Question to the Department of Health and Social Care:

To ask the Secretary of State for Health and Social Care, what steps his Department is taking to ensure that people with (a) hypermobile Ehlers-Danlos syndrome and (b) Hypermobility spectrum disorders are able to access treatment.

Patients suspected of having Ehlers Danlos Syndrome (EDS) are assessed and diagnosed in United Kingdom regional clinical genetics clinics and various other secondary and tertiary specialty clinics such as dermatology, rheumatology, paediatrics, vascular surgery, gastroenterology and neurology. Patients with EDS may be looked after by their general practitioners (GPs), within community services, in secondary care and in tertiary care.
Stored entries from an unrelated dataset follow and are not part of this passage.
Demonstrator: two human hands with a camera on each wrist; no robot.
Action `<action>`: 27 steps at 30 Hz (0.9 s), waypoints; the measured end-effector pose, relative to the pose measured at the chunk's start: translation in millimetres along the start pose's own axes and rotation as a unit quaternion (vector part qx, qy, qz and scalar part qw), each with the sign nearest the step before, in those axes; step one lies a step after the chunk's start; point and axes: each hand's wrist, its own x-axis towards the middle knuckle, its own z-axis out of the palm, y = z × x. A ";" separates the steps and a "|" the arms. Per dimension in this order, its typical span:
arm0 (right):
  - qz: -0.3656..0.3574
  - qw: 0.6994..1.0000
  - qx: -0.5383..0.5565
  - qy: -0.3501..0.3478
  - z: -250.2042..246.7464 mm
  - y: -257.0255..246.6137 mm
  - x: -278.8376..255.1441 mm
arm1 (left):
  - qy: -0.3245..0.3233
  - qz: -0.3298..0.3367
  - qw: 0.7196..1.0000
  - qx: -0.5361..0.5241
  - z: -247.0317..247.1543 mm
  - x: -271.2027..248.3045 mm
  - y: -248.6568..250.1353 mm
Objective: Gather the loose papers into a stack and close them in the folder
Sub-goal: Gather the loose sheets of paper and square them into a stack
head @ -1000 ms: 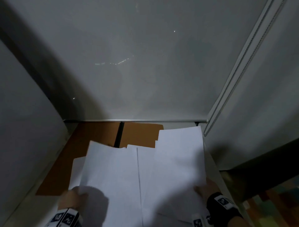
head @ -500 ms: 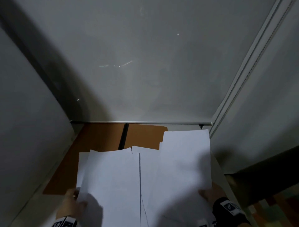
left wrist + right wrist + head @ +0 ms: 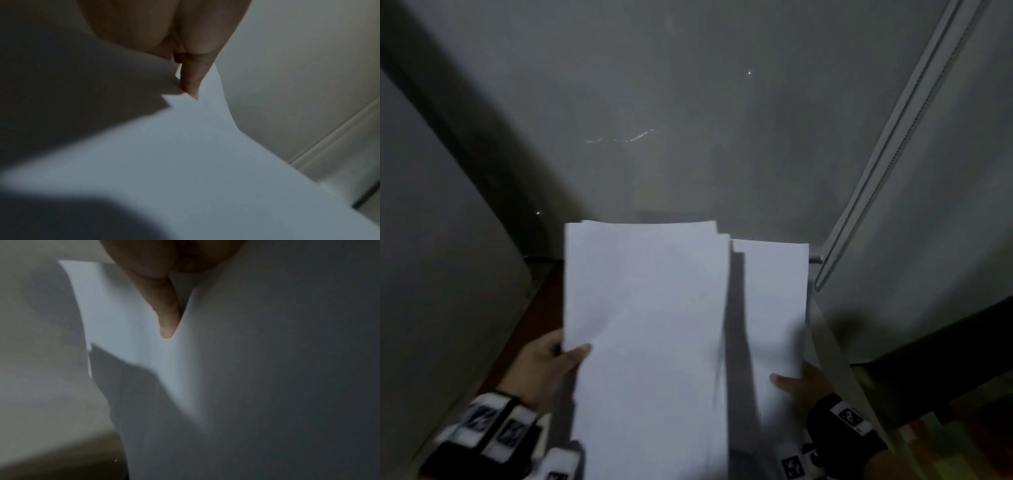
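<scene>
Several white papers (image 3: 647, 308) are lifted off the desk and tilted up toward me, in two overlapping batches. My left hand (image 3: 551, 359) grips the left batch at its lower left edge, thumb on the front. My right hand (image 3: 798, 380) holds the right batch (image 3: 770, 301) at its lower right edge, thumb on the front. In the left wrist view my thumb (image 3: 191, 78) presses on a sheet (image 3: 195, 154); the right wrist view shows the same with the right thumb (image 3: 166, 313) on paper (image 3: 133, 337). The brown folder (image 3: 530, 318) lies on the desk, mostly hidden behind the papers.
A grey partition wall (image 3: 688, 120) stands right behind the desk. Another panel (image 3: 441, 240) closes the left side. A pale metal rail (image 3: 893, 137) runs diagonally at the right. The desk's right edge (image 3: 832, 349) drops to a dark floor.
The papers, spread flat on the folder before, have been raised off the desk and drawn together into two batches. Both hands moved inward and upward with them.
</scene>
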 end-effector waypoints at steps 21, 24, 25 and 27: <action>-0.250 0.967 0.046 0.002 11.4 -92.7 -12.6 | -0.152 0.155 0.964 -0.153 67.9 25.9 57.6; -0.270 0.961 0.033 0.043 13.6 -99.8 -24.3 | -0.129 0.172 0.964 -0.154 71.5 18.1 61.3; -0.277 0.959 0.027 0.054 16.4 -101.1 -30.0 | -0.130 0.174 0.964 -0.152 71.9 17.2 56.9; -0.278 0.960 0.017 0.042 19.3 -95.0 -34.6 | -0.132 0.173 0.966 -0.143 72.0 15.3 44.3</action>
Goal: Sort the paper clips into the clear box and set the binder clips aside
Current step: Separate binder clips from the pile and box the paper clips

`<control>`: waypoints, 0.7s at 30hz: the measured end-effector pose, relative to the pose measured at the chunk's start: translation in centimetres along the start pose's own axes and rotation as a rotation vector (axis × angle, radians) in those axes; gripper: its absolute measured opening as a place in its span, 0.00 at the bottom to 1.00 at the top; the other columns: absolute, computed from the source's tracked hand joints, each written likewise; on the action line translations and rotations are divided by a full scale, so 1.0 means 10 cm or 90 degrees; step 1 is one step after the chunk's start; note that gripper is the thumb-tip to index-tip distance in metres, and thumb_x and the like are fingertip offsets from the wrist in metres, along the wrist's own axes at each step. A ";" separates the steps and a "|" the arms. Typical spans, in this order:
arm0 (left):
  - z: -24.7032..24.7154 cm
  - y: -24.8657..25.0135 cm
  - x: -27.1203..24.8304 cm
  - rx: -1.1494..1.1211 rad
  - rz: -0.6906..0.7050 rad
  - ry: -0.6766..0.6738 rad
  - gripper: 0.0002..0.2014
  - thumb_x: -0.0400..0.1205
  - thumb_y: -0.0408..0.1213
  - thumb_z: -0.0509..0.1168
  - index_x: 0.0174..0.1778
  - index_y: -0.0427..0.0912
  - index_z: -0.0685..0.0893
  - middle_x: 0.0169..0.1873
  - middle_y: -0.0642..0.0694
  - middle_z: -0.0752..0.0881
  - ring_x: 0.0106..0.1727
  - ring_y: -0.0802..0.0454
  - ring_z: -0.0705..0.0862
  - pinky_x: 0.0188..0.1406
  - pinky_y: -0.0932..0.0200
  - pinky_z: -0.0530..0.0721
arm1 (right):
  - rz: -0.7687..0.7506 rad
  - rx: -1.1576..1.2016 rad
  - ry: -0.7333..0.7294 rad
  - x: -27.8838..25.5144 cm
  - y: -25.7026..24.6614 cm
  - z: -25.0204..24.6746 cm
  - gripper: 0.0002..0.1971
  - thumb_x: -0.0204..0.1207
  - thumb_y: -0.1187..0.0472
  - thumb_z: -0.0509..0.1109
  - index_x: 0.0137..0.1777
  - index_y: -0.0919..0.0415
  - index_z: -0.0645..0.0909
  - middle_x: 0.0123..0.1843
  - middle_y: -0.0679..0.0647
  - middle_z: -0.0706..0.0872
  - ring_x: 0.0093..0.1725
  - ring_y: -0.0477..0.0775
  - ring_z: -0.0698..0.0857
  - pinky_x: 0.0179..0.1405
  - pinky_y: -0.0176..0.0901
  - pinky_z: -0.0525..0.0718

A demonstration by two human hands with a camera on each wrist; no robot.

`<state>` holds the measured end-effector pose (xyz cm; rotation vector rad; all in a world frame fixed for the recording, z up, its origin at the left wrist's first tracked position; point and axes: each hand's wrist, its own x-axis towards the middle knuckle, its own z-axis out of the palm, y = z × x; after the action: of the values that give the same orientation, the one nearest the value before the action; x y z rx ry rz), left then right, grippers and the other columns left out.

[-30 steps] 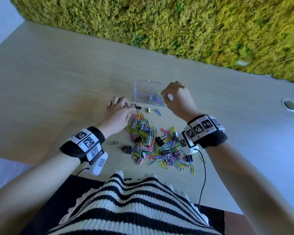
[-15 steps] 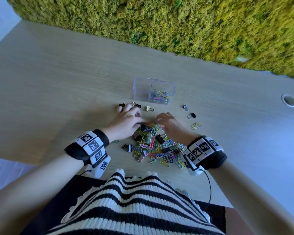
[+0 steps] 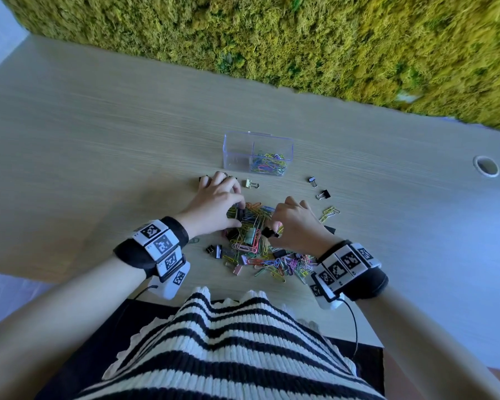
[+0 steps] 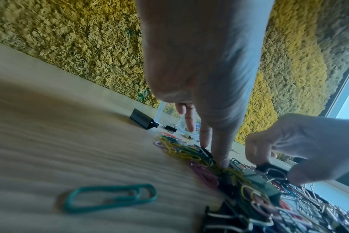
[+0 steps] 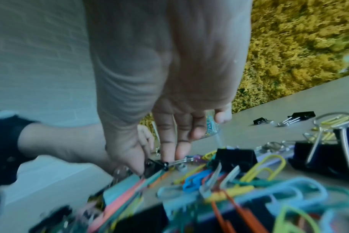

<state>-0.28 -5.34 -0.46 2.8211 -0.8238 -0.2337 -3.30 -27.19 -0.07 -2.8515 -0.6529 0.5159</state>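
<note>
Pile (image 3: 257, 243) of paper clips and binder clips lay half hidden under both hands; right hand (image 3: 295, 226) pinched a black binder clip (image 3: 269, 232) — unlike half a second before; left hand (image 3: 217, 209) fingers extended, pressing the pile; clear box (image 3: 257, 153) beyond.

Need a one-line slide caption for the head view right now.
Both hands, left hand and right hand, pick through the mixed clip pile before the partly filled clear box.
</note>
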 end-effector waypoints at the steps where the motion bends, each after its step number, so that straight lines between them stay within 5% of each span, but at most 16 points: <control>1: -0.01 0.00 0.00 0.003 0.001 -0.003 0.18 0.67 0.57 0.75 0.49 0.54 0.85 0.56 0.53 0.75 0.61 0.48 0.67 0.52 0.50 0.62 | 0.010 0.030 0.008 0.00 0.01 -0.03 0.09 0.65 0.46 0.72 0.37 0.49 0.81 0.45 0.44 0.82 0.53 0.50 0.71 0.52 0.49 0.69; 5: -0.03 -0.01 0.01 0.008 -0.004 -0.014 0.20 0.67 0.58 0.74 0.52 0.56 0.86 0.57 0.54 0.75 0.62 0.49 0.67 0.52 0.50 0.61 | 0.049 0.144 0.089 0.01 0.19 -0.22 0.08 0.66 0.49 0.73 0.39 0.52 0.83 0.45 0.47 0.83 0.53 0.51 0.73 0.53 0.52 0.72; 8: -0.04 0.00 0.02 0.010 0.001 -0.016 0.18 0.69 0.57 0.74 0.52 0.56 0.86 0.57 0.54 0.75 0.62 0.49 0.66 0.52 0.50 0.61 | 0.100 0.084 0.162 0.07 0.43 -0.33 0.08 0.67 0.51 0.74 0.43 0.53 0.84 0.47 0.49 0.83 0.52 0.50 0.73 0.49 0.47 0.70; 14: -0.02 0.02 0.05 -0.006 0.017 0.002 0.15 0.72 0.59 0.70 0.48 0.55 0.88 0.54 0.54 0.75 0.60 0.50 0.66 0.48 0.54 0.55 | 0.215 0.014 0.145 0.17 0.78 -0.35 0.10 0.68 0.57 0.74 0.50 0.54 0.85 0.53 0.54 0.84 0.57 0.56 0.74 0.55 0.52 0.72; 18: 0.00 0.03 0.07 0.008 0.015 0.005 0.15 0.72 0.57 0.71 0.49 0.54 0.88 0.55 0.54 0.75 0.60 0.50 0.66 0.47 0.53 0.54 | 0.171 0.043 0.172 0.19 0.69 -0.35 0.16 0.71 0.56 0.73 0.60 0.53 0.82 0.54 0.54 0.84 0.57 0.55 0.75 0.53 0.50 0.73; 21: 0.00 0.05 0.08 0.017 0.011 -0.006 0.15 0.71 0.57 0.72 0.49 0.53 0.87 0.56 0.54 0.74 0.61 0.50 0.65 0.48 0.53 0.56 | 0.101 0.088 0.107 0.20 0.44 -0.29 0.18 0.74 0.59 0.71 0.64 0.52 0.79 0.54 0.51 0.83 0.57 0.51 0.76 0.57 0.49 0.75</control>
<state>0.14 -6.16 -0.45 2.8381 -0.8597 -0.2363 1.16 -30.46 0.99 -2.7886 -0.3505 0.3243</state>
Integrated care boards commission secondary care services for patients who have EDS and NHS England commissions some specialist services for patients with EDS. A service for patients who have complex EDS is delivered by two centres in England, London North West University Healthcare Trust and Sheffield Children’s NHS Foundation Trust. The Complex EDS service provides diagnosis and advice to referrers on treatment and management of complex cases.

NHS England does not hold information centrally on Hypermobility Spectrum Disorders. Integrated care systems commission services to meet the needs of their local population, this includes commissioning services for Hypermobility Spectrum Disorders, usually via local physiotherapy services.